More than 20 corneal dystrophies have been found and these are categorized into four groups. In a retrospective study, data from the medical records of 109 patients with corneal dystrophy were recorded. “The study’s findings revealed that the majority of patients were diagnosed late,” he said. Some patients were not properly diagnosed during previous visits with doctors who were not cornea specialists. The study found only one person with Reis-Buckler corneal dystrophy. The patient had confluent geographic-like opacities in the Bowman’s layer and superficial stroma, and recurrent corneal erosions.
Granular corneal dystrophy type I was revealed in one patient, while granular corneal dystrophy type II was observed in 24 patients from seven families. Lesions were superficial white granules with clear delineations, and deeper branching refractile lines mainly located in the anterior and middle stroma. Lattice corneal dystrophy was discovered in 23 patients, with 19 eyes experiencing thin branching refractile lines in the anterior stroma, and 7 eyes with deep stroma and periphery. Thirteen eyes had stromal haze.
One patient had lattice corneal dystrophy Type IIIb, and was asymptomatic. Macular corneal dystrophy was discovered in 22 patients from 16 families. There was diffuse corneal opacity, and poorly delineated fleck-like opacities in stroma. Seven eyes had severe corneal opacity.

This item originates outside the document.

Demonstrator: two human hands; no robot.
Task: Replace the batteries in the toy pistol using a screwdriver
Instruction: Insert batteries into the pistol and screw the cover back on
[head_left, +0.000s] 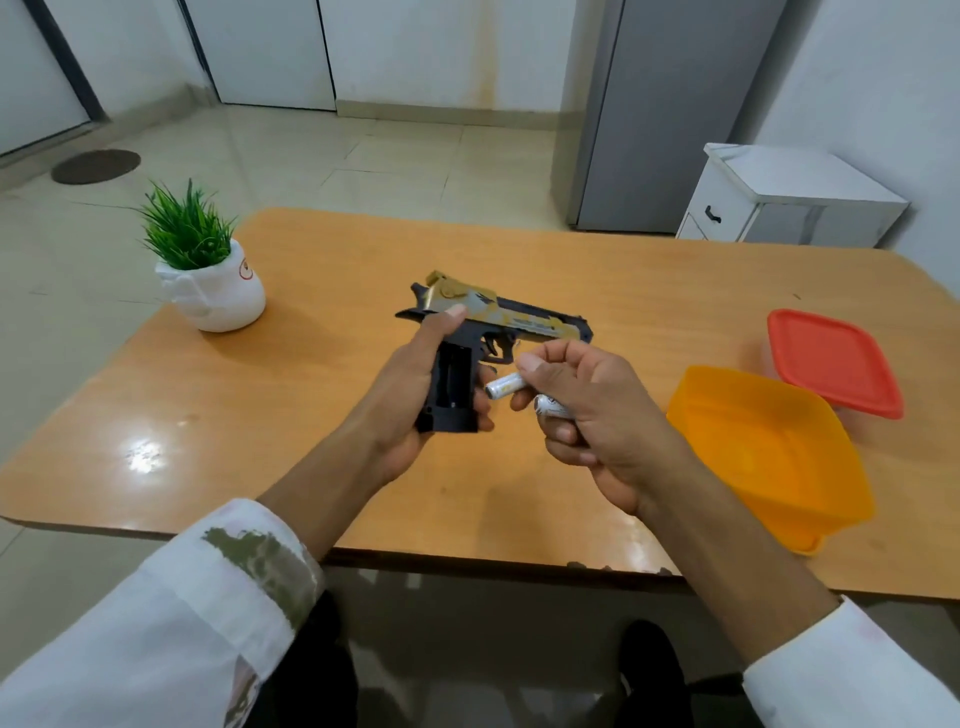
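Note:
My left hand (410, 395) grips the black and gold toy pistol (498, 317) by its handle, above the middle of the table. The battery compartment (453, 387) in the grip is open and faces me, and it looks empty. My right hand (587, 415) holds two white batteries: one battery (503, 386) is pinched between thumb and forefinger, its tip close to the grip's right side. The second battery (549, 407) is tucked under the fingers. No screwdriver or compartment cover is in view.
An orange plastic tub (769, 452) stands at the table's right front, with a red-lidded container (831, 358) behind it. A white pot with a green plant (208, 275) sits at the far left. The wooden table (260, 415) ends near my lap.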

Twenty-three patients had Fuchs’ endothelial corneal dystrophy, with 25 of the eyes having clear cornea with cornea guttata. Congenital hereditary endothelial dystrophy was found in three patients. They had corneal clouding and thickening, and nystagmus.
Editor’s Note: The 5th AOS Congress was held virtually on March 26-27, 2022. Reporting for this story took place during the event.